**Prompt:** In this exercise, reproduce the whole listing exactly.

(Data below begins)

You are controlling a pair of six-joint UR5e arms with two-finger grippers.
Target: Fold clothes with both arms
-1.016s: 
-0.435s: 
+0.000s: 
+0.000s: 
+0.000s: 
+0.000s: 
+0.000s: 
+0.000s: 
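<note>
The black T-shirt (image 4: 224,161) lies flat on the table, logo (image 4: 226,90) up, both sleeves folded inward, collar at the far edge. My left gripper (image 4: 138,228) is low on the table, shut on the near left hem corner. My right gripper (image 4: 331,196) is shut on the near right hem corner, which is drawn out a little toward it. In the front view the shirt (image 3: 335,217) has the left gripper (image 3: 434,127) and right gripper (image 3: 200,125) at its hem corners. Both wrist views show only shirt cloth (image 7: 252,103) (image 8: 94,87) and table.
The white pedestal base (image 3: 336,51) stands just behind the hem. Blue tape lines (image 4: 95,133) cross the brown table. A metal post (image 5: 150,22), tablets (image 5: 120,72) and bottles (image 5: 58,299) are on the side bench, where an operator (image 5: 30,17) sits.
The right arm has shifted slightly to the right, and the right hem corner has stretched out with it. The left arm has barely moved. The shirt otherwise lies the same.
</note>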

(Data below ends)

**Written solution:**
You are controlling a pair of six-joint UR5e arms with two-finger grippers.
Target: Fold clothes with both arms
-1.016s: 
-0.435s: 
+0.000s: 
+0.000s: 
+0.000s: 
+0.000s: 
+0.000s: 
+0.000s: 
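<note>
The black T-shirt (image 4: 224,161) lies flat on the table, logo (image 4: 226,90) up, both sleeves folded inward, collar at the far edge. My left gripper (image 4: 138,228) is low on the table, shut on the near left hem corner. My right gripper (image 4: 331,196) is shut on the near right hem corner, which is drawn out a little toward it. In the front view the shirt (image 3: 335,217) has the left gripper (image 3: 434,127) and right gripper (image 3: 200,125) at its hem corners. Both wrist views show only shirt cloth (image 7: 252,103) (image 8: 94,87) and table.
The white pedestal base (image 3: 336,51) stands just behind the hem. Blue tape lines (image 4: 95,133) cross the brown table. A metal post (image 5: 150,22), tablets (image 5: 120,72) and bottles (image 5: 58,299) are on the side bench, where an operator (image 5: 30,17) sits.
The right arm has shifted slightly to the right, and the right hem corner has stretched out with it. The left arm has barely moved. The shirt otherwise lies the same.
</note>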

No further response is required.